Not just that he was encouraging it!

He must be devoid of feelings!

bubblesbluesky · 16/01/2025 08:28

@CallItLonelinessEvery single time I read of a relationship like this (there are even support groups online with tens of thousands of women who are in ND marriages) it always shocks me how the very words and feelings expressed could have been written by myself. Each experience might be slightly different but all are similar for the same reasons. I know it’s offensive to say as autism is now sugar coated as a “super power” by well meaning parents but it certainly isn’t to those who married without knowing the true person or the life they was subjecting themselves to before the mask drops. It’s a life long brain disorder / developmental delay involving a lack of emotionally maturity and emotional capabilities that truly make ND/NT relationships incompatible. Unless the NT themselves are avoidant and do they need intimacy (emotional/physical) because of their own past traumas then unfortunately these marriages simply do not work and are deeply unfulfilling. There is no sugar coating the devastation these relationships bring and it’s gaslighting to assume otherwise unless you are on the receiving end.

IncessantNameChanger · 16/01/2025 08:29

Porcuporpoise · 15/01/2025 23:48

By all means divorce him. But he's right, you are pushing him to do things he can't do, and to express himself in neurotypical ways you can interpret.

But she isn't his carer or his mum so can choose that's all too much.

You can be ND and and a arsehole. They aren't mutually exclusive.

You have done your time OP and you can be 100% certain he will never change and he can't change. Also he doesn't want to change

PickleBranst · 16/01/2025 08:30

Yanbu. I'd leave in your position.

You may find another relationship or may not, there aren't always great options as we get older (if you try daring you'll find out!). Perhaps consider whether you'd be happier being alone, then if you do find another decent relationship it's a bonus iyswim.

Ladyj84 · 16/01/2025 08:33

Sorry but you can not blame your husband for what he has. Exactly what your describing is exactly the autisms. He can't change it so yes he will absolutely feel your being critical when you should have looked up about his diagnosis and seen what it really is and does. It's your choice wether to work it out or not but how a person feels in this instance will not change. You can change tho, my hubby and my brother both have autisms in different ways. And we all know how to work around it or do things differently so they get it. Took time learning but now we have fun and mad days but no more bickering about why a person won't change when all we had to do was change how we did things

diddl · 16/01/2025 08:33

At it's most basic, neither of you is happy so what is there for either of you to stay for?

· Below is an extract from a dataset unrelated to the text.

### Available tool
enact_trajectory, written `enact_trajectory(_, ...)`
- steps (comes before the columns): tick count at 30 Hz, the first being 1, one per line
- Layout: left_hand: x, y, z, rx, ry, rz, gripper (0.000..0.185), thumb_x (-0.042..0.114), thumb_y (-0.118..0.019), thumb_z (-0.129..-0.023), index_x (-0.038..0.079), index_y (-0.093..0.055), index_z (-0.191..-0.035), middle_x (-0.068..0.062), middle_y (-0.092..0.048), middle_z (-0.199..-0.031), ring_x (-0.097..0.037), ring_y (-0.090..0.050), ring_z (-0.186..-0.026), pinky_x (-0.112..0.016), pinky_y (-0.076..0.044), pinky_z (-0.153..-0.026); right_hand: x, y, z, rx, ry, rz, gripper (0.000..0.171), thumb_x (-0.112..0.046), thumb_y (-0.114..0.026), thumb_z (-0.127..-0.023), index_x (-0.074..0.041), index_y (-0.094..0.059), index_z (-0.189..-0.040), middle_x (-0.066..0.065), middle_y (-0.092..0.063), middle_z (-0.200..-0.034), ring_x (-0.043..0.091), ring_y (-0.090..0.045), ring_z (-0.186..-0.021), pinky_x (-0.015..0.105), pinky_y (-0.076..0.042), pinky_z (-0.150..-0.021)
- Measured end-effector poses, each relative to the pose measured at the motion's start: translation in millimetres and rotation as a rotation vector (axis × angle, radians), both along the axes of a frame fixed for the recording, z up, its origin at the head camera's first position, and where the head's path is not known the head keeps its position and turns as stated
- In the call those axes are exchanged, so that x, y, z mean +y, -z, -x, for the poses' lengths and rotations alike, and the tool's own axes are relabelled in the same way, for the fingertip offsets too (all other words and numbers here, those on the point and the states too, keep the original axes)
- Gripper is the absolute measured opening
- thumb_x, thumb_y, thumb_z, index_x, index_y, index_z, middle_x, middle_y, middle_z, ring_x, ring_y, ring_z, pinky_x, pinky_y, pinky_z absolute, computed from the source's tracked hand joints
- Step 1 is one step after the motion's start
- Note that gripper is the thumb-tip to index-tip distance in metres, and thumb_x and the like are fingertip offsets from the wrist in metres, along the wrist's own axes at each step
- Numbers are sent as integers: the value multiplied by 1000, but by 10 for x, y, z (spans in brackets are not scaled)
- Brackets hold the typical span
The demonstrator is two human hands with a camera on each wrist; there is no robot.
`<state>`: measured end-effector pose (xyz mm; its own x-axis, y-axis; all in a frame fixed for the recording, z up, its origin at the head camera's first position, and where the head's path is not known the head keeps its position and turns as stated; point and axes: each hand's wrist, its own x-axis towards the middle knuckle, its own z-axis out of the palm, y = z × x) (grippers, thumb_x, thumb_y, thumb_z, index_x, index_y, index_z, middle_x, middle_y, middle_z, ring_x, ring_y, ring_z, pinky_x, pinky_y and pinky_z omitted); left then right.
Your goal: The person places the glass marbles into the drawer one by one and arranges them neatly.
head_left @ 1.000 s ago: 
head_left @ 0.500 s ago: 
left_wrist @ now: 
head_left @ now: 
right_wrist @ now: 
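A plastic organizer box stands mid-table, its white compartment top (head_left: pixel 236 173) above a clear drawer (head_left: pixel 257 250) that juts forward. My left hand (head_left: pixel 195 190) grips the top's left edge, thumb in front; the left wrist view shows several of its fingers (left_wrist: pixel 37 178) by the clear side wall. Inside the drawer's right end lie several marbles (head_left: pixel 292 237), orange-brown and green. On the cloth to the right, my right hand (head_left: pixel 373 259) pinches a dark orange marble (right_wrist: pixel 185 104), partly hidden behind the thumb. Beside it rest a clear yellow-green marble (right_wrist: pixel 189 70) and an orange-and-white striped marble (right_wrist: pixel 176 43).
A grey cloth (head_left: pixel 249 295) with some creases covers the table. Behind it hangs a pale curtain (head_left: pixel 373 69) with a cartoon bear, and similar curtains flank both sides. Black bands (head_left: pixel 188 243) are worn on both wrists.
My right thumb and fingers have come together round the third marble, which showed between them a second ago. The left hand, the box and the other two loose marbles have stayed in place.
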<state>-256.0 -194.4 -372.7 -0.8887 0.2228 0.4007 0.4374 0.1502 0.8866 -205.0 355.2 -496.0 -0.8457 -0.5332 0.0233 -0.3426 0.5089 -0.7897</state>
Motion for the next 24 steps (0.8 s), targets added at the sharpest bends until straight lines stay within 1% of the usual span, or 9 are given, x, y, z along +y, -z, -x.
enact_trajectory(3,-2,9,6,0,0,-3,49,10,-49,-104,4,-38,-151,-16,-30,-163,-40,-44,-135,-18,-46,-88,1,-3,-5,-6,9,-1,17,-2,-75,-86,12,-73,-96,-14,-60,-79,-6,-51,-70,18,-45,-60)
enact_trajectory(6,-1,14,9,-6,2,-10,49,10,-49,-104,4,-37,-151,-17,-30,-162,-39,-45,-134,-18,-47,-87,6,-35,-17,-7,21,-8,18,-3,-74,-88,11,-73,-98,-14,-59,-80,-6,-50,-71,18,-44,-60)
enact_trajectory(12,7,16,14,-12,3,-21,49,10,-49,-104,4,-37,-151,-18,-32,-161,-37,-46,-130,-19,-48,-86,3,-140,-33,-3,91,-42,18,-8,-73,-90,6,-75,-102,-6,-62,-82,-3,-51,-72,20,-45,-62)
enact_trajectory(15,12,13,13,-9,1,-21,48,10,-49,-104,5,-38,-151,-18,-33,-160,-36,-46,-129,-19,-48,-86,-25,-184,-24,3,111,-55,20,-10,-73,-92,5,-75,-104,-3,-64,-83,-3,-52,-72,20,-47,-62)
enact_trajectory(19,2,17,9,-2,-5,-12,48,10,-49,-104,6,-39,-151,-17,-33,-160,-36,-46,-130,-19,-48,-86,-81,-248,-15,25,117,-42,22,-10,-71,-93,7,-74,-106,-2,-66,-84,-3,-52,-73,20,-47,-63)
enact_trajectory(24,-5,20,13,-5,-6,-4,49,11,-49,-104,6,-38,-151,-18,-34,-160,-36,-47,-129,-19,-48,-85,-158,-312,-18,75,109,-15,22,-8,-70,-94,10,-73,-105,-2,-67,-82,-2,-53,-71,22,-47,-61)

How many kids need housing?

Would any want to be with you?

H0neyComb · 16/01/2025 08:34

Sorry there is no excuse for you screaming and you blaming him for “triggering” you sounds pretty manipulative. I’m not sure why you think you’ve got the higher moral ground in all this.

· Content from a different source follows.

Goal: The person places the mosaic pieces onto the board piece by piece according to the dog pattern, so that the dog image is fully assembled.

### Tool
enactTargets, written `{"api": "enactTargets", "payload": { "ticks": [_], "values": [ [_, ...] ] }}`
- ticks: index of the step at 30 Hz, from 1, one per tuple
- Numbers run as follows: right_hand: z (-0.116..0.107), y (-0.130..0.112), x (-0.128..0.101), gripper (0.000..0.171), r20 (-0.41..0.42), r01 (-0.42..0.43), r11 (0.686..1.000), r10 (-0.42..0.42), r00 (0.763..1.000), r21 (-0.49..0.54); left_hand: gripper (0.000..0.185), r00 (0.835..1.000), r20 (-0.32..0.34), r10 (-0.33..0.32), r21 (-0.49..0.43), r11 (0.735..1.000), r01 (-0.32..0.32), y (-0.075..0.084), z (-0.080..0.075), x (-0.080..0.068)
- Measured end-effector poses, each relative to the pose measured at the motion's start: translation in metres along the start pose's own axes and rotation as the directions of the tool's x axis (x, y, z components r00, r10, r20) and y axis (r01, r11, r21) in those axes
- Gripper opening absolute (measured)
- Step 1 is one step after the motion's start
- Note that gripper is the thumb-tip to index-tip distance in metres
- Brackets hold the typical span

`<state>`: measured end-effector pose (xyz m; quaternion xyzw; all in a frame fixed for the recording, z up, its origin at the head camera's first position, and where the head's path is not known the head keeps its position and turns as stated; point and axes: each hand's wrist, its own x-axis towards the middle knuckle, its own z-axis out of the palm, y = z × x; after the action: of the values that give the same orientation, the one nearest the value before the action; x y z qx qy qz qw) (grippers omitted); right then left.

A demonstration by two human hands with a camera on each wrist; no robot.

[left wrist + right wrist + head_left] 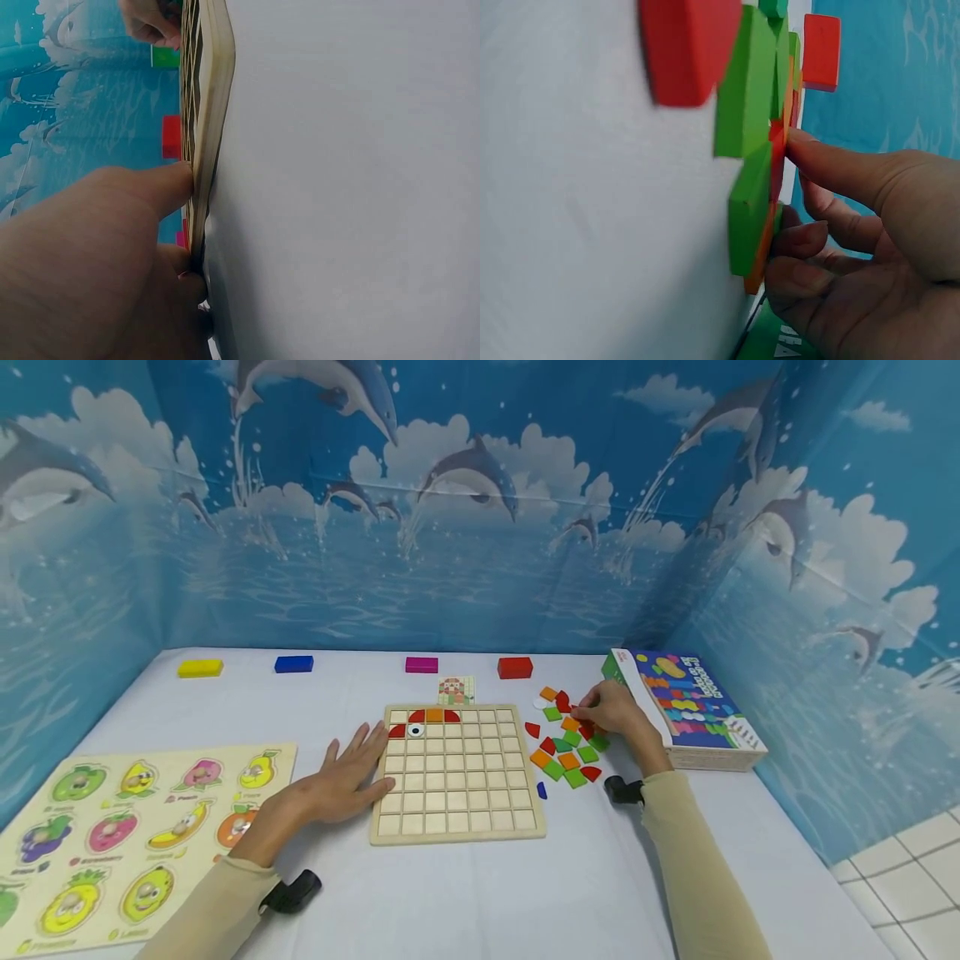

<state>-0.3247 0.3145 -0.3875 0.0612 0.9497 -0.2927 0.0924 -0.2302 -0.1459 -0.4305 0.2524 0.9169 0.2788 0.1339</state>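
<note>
A square wooden grid board (457, 841) lies mid-table, with several red and orange pieces and a white eye piece (416, 730) in its upper left cells. My left hand (341, 785) lies with fingers spread along the board's left edge; the thumb touches its rim (214, 90) in the left wrist view. To the board's right, my right hand (617, 708) reaches into loose flat pieces. Its curled fingers and thumb pinch a red piece (777, 161), partly hidden among green pieces (746, 82) and orange ones.
A small picture card (456, 690) lies behind the board. Yellow (200, 668), blue (294, 664), magenta (422, 665) and red (515, 668) blocks line the back edge. A game box (686, 710) stands right, a fruit puzzle board (150, 835) left. One blue piece (542, 790) lies beside the grid.
</note>
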Motion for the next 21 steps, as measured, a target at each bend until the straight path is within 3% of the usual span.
{"api": "enactTargets", "payload": {
  "ticks": [4, 12, 16, 21],
  "values": [
    [0.001, 0.0, -0.002, 0.021, -0.033, 0.04, 0.999, -0.04, 0.999, 0.012, 0.091, 1.0, 0.006, 0.022, -0.053, 0.998, -0.022, 0.002, -0.002, -0.003],
    [0.008, -0.013, -0.011, 0.019, -0.163, 0.198, 0.979, -0.188, 0.968, 0.044, 0.088, 0.999, 0.011, -0.042, 0.045, 0.998, 0.041, -0.001, 0.002, 0.002],
    [0.019, -0.034, -0.02, 0.018, -0.147, 0.336, 0.934, -0.318, 0.937, 0.123, 0.087, 0.999, 0.014, -0.043, 0.044, 0.998, 0.042, 0.001, 0.001, 0.002],
    [0.047, -0.077, -0.036, 0.02, -0.048, 0.446, 0.865, -0.448, 0.893, 0.231, 0.089, 1.0, 0.022, -0.014, -0.005, 1.0, 0.014, 0.007, -0.004, -0.004]
  ]
}}
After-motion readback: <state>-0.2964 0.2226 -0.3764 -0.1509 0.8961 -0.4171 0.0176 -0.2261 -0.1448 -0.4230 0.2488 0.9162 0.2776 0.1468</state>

Itsalwaysfools · 16/01/2025 08:34

cookingthebooks · 16/01/2025 07:58

Oh god OP I was literally trembling reading this. It’s like you're living my life 15 years ahead of me. The only difference is that we have 2 children and one of them is level 3 ASD non verbal (no doubt genetic) EVERYTHING else is an exact mirror image!

No girlfriends
big career
absent/distant
always one foot out the door
totally own agenda
can’t communicate in any way without ‘critiquing and having a go at him’

we even have our own rooms I got so fed up of it. It’s easier now with my own space but I get very little in terms of connection or emotion or praise…always feel like I’m an inconvenience who is coming up short. Can’t leave him though as DS’s needs are so complex,

Of course you can leave. Let the OPs life be an enormous warning to you to take action now.